▶ [Collected material]
☆ ☆ ☆ ☆ ☆

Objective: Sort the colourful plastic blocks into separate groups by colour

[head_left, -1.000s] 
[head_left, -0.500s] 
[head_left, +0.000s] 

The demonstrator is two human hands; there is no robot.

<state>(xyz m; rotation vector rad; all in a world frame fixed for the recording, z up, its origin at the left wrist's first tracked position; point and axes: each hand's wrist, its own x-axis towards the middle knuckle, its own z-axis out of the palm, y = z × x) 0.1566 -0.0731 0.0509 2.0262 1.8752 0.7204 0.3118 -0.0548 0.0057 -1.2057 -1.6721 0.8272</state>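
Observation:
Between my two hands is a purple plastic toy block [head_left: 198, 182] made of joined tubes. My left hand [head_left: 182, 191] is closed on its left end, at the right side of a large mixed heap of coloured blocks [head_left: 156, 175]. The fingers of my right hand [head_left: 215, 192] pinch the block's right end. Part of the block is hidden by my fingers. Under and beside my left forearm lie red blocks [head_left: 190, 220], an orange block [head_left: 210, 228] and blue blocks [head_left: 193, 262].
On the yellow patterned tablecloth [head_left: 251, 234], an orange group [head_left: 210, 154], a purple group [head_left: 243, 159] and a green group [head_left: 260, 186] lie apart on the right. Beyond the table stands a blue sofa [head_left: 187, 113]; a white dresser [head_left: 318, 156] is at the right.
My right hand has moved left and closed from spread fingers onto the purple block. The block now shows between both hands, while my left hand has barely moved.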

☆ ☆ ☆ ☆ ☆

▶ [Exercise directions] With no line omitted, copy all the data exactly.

▶ [Worked solution]
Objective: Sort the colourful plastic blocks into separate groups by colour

[head_left, -1.000s] 
[head_left, -0.500s] 
[head_left, +0.000s] 

The demonstrator is two human hands; there is no robot.

<state>(xyz m; rotation vector rad; all in a world frame fixed for the recording, z up, its origin at the left wrist's first tracked position; point and axes: each hand's wrist, its own x-axis towards the middle knuckle, its own z-axis out of the palm, y = z × x) 0.1566 -0.0731 0.0509 2.0262 1.8752 0.7204 0.3118 -0.0548 0.0057 -1.2057 -1.6721 0.8272</state>
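Observation:
Between my two hands is a purple plastic toy block [head_left: 198, 182] made of joined tubes. My left hand [head_left: 182, 191] is closed on its left end, at the right side of a large mixed heap of coloured blocks [head_left: 156, 175]. The fingers of my right hand [head_left: 215, 192] pinch the block's right end. Part of the block is hidden by my fingers. Under and beside my left forearm lie red blocks [head_left: 190, 220], an orange block [head_left: 210, 228] and blue blocks [head_left: 193, 262].
On the yellow patterned tablecloth [head_left: 251, 234], an orange group [head_left: 210, 154], a purple group [head_left: 243, 159] and a green group [head_left: 260, 186] lie apart on the right. Beyond the table stands a blue sofa [head_left: 187, 113]; a white dresser [head_left: 318, 156] is at the right.
My right hand has moved left and closed from spread fingers onto the purple block. The block now shows between both hands, while my left hand has barely moved.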

This is the complete output.